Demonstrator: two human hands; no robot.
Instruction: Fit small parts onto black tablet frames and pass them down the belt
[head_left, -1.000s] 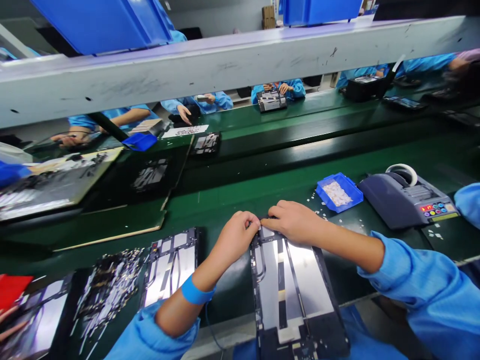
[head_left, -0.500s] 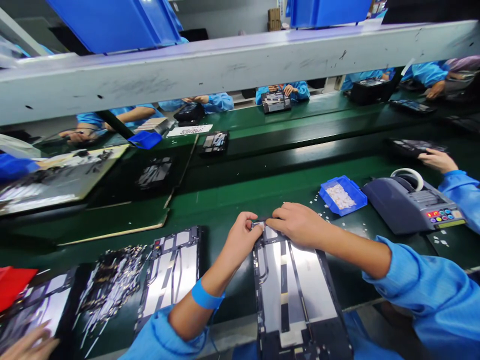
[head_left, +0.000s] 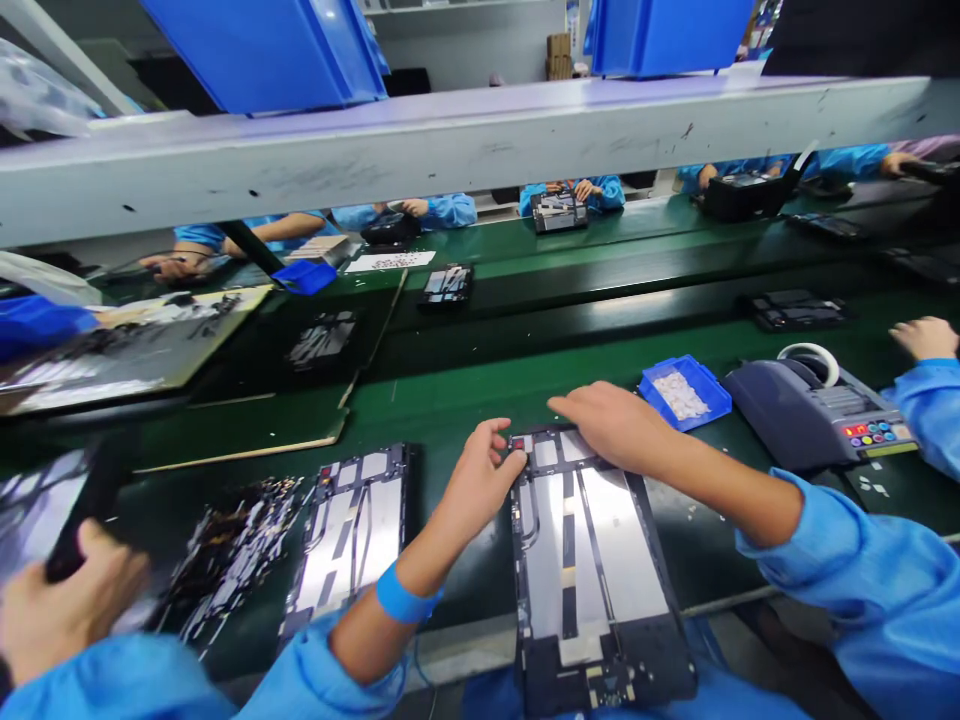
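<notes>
An opened tablet [head_left: 622, 540] with silver panels and dark strips lies lengthwise before me, its lower end reaching past the bench edge. At its top left corner is my left hand [head_left: 480, 475], thumb touching the edge beside a small red square [head_left: 519, 444], index finger apart from the thumb. My right hand [head_left: 611, 425] is over the top right corner, its fingers stretched out and no object visible in them. Whether its palm touches the tablet is hidden. Left of it lies a second opened tablet [head_left: 352, 540].
A blue tray [head_left: 701, 385] of small white pieces stands beside a grey tape dispenser [head_left: 795, 410]. Thin strips [head_left: 240, 550] are heaped at left, near a co-worker's hand [head_left: 75, 600] at another tablet [head_left: 45, 500]. A white shelf beam [head_left: 450, 150] crosses above; co-workers sit opposite.
My right hand has drawn back from the tablet's top left corner toward the right, uncovering the red square. My left thumb and index finger have parted. The left co-worker's hand has raised a tablet.
</notes>
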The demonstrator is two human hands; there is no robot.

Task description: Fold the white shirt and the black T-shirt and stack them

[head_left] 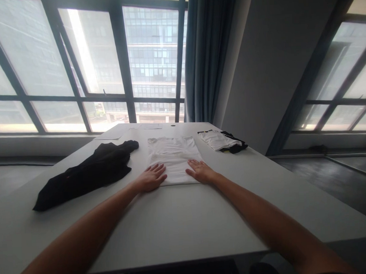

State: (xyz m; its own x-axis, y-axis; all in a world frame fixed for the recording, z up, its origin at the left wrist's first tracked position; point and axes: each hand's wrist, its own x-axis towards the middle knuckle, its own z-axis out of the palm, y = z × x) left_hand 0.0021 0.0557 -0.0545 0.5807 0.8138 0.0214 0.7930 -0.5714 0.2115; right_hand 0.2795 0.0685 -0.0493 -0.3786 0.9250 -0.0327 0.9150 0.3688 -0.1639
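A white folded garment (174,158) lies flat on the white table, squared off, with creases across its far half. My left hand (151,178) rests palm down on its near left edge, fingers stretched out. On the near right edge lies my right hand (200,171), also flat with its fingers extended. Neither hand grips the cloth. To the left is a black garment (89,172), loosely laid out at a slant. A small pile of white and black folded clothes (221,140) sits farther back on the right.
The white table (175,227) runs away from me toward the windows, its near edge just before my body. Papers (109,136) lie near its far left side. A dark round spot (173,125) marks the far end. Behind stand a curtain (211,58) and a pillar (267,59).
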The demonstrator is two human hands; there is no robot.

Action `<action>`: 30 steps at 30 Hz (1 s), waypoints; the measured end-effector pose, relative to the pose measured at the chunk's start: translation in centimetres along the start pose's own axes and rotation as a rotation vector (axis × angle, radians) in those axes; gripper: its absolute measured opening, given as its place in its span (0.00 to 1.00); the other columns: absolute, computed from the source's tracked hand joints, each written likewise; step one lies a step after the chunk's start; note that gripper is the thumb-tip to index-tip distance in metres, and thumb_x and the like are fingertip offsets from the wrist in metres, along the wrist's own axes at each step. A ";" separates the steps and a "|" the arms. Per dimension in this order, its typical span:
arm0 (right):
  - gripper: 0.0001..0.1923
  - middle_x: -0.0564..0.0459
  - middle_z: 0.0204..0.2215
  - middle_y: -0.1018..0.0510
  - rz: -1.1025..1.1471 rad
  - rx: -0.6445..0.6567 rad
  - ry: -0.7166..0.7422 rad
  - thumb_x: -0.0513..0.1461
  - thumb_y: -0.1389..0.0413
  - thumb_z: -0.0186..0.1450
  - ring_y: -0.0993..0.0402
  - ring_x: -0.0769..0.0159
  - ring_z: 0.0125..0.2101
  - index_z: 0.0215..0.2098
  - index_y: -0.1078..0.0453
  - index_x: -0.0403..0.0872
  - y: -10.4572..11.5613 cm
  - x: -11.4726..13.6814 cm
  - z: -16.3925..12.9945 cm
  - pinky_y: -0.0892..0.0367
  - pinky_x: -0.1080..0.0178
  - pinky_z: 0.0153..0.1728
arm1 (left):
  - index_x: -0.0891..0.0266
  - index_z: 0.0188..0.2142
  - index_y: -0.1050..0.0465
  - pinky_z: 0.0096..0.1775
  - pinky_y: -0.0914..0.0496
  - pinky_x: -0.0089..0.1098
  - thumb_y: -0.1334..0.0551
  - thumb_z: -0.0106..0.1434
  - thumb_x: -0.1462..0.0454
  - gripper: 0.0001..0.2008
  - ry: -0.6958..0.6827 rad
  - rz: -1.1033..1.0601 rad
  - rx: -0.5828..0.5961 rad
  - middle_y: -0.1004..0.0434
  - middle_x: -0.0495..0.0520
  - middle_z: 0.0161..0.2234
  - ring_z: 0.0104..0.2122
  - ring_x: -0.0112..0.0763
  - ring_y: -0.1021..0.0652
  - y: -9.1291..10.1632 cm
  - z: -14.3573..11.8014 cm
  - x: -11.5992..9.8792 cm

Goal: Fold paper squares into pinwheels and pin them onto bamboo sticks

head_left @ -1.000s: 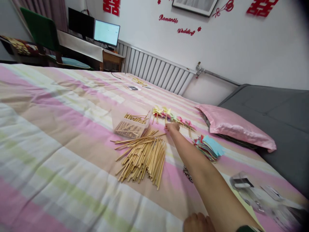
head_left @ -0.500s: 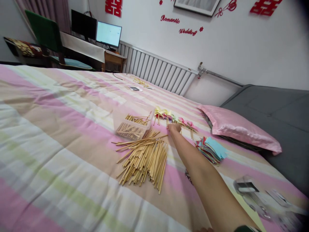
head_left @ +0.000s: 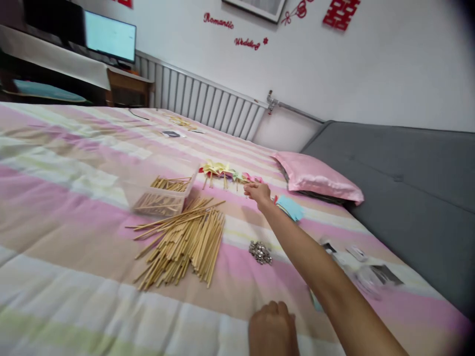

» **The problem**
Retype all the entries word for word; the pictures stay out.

» **Task solution**
Demonstrator: two human hands; no robot.
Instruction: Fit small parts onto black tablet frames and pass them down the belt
[head_left, -1.000s] 
[head_left, -0.500s] 
[head_left, +0.000s] 
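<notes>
An opened tablet [head_left: 622, 540] with silver panels and dark strips lies lengthwise before me, its lower end reaching past the bench edge. At its top left corner is my left hand [head_left: 480, 475], thumb touching the edge beside a small red square [head_left: 519, 444], index finger apart from the thumb. My right hand [head_left: 611, 425] is over the top right corner, its fingers stretched out and no object visible in them. Whether its palm touches the tablet is hidden. Left of it lies a second opened tablet [head_left: 352, 540].
A blue tray [head_left: 701, 385] of small white pieces stands beside a grey tape dispenser [head_left: 795, 410]. Thin strips [head_left: 240, 550] are heaped at left, near a co-worker's hand [head_left: 75, 600] at another tablet [head_left: 45, 500]. A white shelf beam [head_left: 450, 150] crosses above; co-workers sit opposite.
My right hand has drawn back from the tablet's top left corner toward the right, uncovering the red square. My left thumb and index finger have parted. The left co-worker's hand has raised a tablet.
</notes>
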The demonstrator is two human hands; there is no robot.

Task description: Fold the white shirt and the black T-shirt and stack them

[head_left] 

State: (xyz m; its own x-axis, y-axis; all in a world frame fixed for the recording, z up, its origin at the left wrist's first tracked position; point and axes: each hand's wrist, its own x-axis towards the middle knuckle, its own z-axis out of the palm, y = z × x) left_hand 0.0021 0.0557 -0.0545 0.5807 0.8138 0.0214 0.7930 -0.5714 0.2115; right_hand 0.2795 0.0685 -0.0493 -0.3786 0.9250 -0.0327 0.9150 0.3688 -0.1639
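A white folded garment (174,158) lies flat on the white table, squared off, with creases across its far half. My left hand (151,178) rests palm down on its near left edge, fingers stretched out. On the near right edge lies my right hand (200,171), also flat with its fingers extended. Neither hand grips the cloth. To the left is a black garment (89,172), loosely laid out at a slant. A small pile of white and black folded clothes (221,140) sits farther back on the right.
The white table (175,227) runs away from me toward the windows, its near edge just before my body. Papers (109,136) lie near its far left side. A dark round spot (173,125) marks the far end. Behind stand a curtain (211,58) and a pillar (267,59).
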The demonstrator is two human hands; there is no robot.

Action `<action>`: 30 steps at 30 Hz (1 s), waypoints; the measured end-effector pose, relative to the pose measured at the chunk's start: translation in centimetres along the start pose's own axes and rotation as a rotation vector (axis × angle, radians) in those axes; gripper: its absolute measured opening, given as its place in its span (0.00 to 1.00); the other columns: absolute, computed from the source's tracked hand joints, each written likewise; step one lies a step after the chunk's start; note that gripper is the thumb-tip to index-tip distance in metres, and thumb_x and the like are fingertip offsets from the wrist in metres, along the wrist's own axes at each step. A ";" separates the steps and a "|" the arms. Per dimension in this order, its typical span:
arm0 (right):
  - gripper: 0.0001..0.1923
  - middle_x: -0.0564..0.0459
  - middle_z: 0.0204..0.2215
  - middle_y: -0.1018..0.0510
  - rz: -1.1025..1.1471 rad
  - rx: -0.6445..0.6567 rad
  - ry: -0.7166..0.7422 rad
  - thumb_x: -0.0513..0.1461
  - thumb_y: -0.1389..0.0413
  - thumb_z: -0.0186..0.1450
  - ring_y: -0.0993..0.0402
  - ring_x: -0.0769..0.0159
  - ring_z: 0.0125..0.2101
  - index_z: 0.0215..0.2098
  - index_y: -0.1078..0.0453
  - index_x: -0.0403..0.0872
  - y: -10.4572..11.5613 cm
  - x: -11.4726..13.6814 cm
  - z: -16.3925..12.9945 cm
  - pinky_y: -0.0892..0.0367
  - pinky_x: -0.1080..0.0178
  - pinky_z: 0.0153..0.1728
arm1 (left):
  - index_x: -0.0891..0.0266
  - index_z: 0.0188..0.2142
  - index_y: -0.1050..0.0465
  - pinky_z: 0.0096..0.1775
  - pinky_y: -0.0914..0.0496
  - pinky_x: -0.0089..0.1098
  - thumb_y: -0.1334..0.0551
  - thumb_z: -0.0106..0.1434
  - thumb_x: -0.1462..0.0454
  - gripper: 0.0001..0.2008
  - ry: -0.6958..0.6827 rad
  - rz: -1.1033..1.0601 rad
  - rx: -0.5828..0.5961 rad
  - middle_y: -0.1004..0.0434
  - middle_x: -0.0495..0.0520
  - middle_z: 0.0161..0.2234
  - ring_z: 0.0104..0.2122
  - ring_x: -0.0112..0.0763
  - ring_y: -0.1021..0.0652
  - y: -9.1291..10.1632 cm
  - z: -14.3573..11.8014 cm
  - x: -11.5992..9.8792 cm

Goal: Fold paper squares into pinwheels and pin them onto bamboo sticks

head_left @ -1.000s: 
head_left @ -0.500s: 
head_left @ +0.000s: 

That concludes the answer to this exercise.